Although the meaning and etymology of the term is not clear, historians have always understood the Ho to be caravanners who used horses and mules to cross into Thailand from Yunnan. For example, the histories of the Lua people, who already occupied northern Thailand, report that Ho caravans came to their village in the early seventeenth century, that their horses died while in the village, and that their demand for compensation was reported to the king.
In the nineteenth century, Ho caravans coming to Thailand from Yunnan increased in number, and their details were recorded by Western travelers and missionaries who were also moving around the region. Ho caravans traveled to and from Yunnan, Burma, Laos, and northern Thailand, with only a few traders settling along the way. They journeyed south to Thailand once or twice a year, normally in the dry season, bringing hand-woven cottons, felts, silks, medicines, and daily goods from Yunnan and returning home with ivory and traditional medicines, such as pilose antlers (Antrodia), tiger and leopard skins and bones, and bear livers. From Burma they brought opium poppies, a valuable trading commodity
Yunnanese Muslim Traders in Early Twentieth Century Thailand
It is thought that Yunnanese Muslims first settled in what is now northern Thailand in the late nineteenth or early twentieth centuries. Although most of them went back to China as merchants, some of them started to settle in the area. As their numbers gradually increased, families gathered to form communities. Currently, the greatest number of Yunnanese mosques are in the districts of Chiang Mai, Chiang Rai, and Mae Hong Son, with some in Lampang. As of 1997, the mosques had become the centers of Yunnanese Muslim communities of approximately 250 households (1,500 people).

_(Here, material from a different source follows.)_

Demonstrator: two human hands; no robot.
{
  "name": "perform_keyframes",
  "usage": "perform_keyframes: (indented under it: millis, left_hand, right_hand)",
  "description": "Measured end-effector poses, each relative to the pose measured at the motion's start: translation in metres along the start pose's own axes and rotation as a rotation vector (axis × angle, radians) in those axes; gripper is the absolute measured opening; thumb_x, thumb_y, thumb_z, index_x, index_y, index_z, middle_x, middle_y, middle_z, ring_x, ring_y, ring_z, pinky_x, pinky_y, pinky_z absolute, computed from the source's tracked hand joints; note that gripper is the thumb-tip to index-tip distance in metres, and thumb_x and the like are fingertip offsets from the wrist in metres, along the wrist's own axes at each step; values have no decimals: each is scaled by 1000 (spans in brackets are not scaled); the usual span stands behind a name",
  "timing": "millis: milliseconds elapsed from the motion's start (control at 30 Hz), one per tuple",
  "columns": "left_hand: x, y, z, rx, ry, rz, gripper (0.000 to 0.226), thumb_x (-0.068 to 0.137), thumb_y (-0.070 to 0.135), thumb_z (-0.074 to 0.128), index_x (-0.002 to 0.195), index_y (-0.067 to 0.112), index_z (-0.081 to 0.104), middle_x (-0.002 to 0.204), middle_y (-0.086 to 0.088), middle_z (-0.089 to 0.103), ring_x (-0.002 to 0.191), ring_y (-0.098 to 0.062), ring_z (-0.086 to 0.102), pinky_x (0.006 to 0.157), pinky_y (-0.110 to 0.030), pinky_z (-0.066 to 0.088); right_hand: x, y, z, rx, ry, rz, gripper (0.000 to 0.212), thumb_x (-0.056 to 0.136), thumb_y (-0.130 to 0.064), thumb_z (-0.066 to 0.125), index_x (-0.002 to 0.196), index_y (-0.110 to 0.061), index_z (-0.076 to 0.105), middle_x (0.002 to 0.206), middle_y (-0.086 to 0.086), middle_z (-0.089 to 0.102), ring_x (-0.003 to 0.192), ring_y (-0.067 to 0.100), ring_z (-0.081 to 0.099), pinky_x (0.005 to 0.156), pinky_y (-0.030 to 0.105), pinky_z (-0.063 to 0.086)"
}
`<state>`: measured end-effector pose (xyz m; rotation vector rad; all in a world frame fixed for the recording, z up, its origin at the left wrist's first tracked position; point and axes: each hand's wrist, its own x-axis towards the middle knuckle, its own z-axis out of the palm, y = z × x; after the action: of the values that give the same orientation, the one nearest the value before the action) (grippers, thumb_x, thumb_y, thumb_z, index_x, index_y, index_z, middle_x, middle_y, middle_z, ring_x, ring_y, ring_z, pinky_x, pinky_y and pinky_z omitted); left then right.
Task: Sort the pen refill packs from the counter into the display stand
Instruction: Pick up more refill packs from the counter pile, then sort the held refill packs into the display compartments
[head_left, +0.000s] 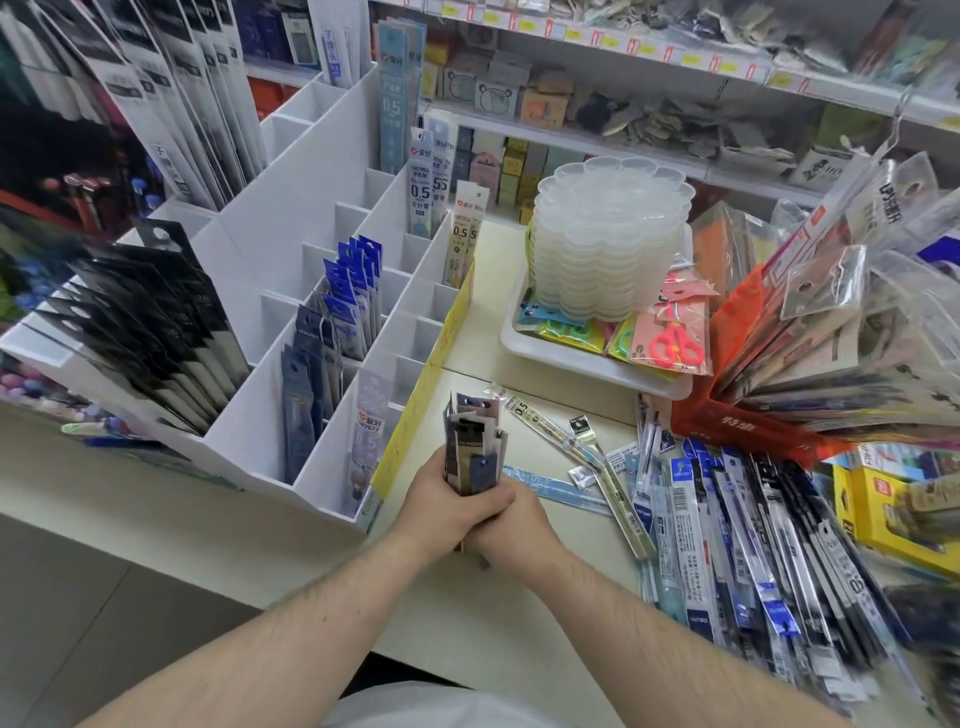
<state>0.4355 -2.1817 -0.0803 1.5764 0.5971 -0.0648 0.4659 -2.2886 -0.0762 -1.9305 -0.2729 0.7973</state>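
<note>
Far left: black refill packs fanned upright in the outermost slot of the white display stand, taller black-and-white packs leaning in the raised tier behind. Next over, blue refill packs standing in a middle column, stepped back through several compartments. Beside them, one pale lilac 0.5 pack upright in a front slot. Further back along the stand's right edge, cream 0.5 packs and light blue packs in the higher slots.

Centre, just in front of the stand's near corner: left hand and right hand pressed together, fingers of both curled tight round a bundle of mixed refill packs, held upright above the pale counter, tops poking up above the knuckles. Lower ends of the bundle showing below the hands.

Right of the hands: loose packs on the counter, a light blue one lying flat, clear 0.5 ones angled across it. Behind these, white tray with carded pink scissors and a stack of clear scalloped palettes. Further right, a wide heap of blue and black refill packs spread on the counter, an orange box of bagged goods behind it, yellow box at the far right edge.
</note>
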Motion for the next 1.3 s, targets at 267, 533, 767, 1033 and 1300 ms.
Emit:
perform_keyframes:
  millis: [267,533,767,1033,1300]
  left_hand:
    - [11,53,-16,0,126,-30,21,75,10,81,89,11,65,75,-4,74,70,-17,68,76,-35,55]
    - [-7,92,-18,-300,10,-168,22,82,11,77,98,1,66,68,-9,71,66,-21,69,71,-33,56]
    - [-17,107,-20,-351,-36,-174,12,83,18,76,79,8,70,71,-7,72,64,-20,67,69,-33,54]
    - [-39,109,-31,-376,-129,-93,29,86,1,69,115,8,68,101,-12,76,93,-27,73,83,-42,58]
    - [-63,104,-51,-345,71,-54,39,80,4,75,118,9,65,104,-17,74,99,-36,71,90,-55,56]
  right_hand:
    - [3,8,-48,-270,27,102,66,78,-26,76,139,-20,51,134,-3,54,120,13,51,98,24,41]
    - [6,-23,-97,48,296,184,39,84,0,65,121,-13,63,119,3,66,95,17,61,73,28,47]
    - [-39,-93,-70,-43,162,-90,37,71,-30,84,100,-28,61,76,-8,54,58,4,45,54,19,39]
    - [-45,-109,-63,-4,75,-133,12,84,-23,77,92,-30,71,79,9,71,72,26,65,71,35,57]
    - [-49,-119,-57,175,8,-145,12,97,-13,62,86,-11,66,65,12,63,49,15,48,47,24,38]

The Baan Ho mosque, the oldest in Chiang Mai City, is today the heart of the Yunnanese Muslim community. It was established in the early twentieth century by a trader called Zheng who hailed from Yuxi in Yunnan province. Zheng left Yunnan and passed through Kengtung in Burma, Lampang, Tak (where he married a local Thai woman), Lamphun, and Mae Sai, along the Thai-Burmese border. In 1905, he migrated to Chiang Mai City.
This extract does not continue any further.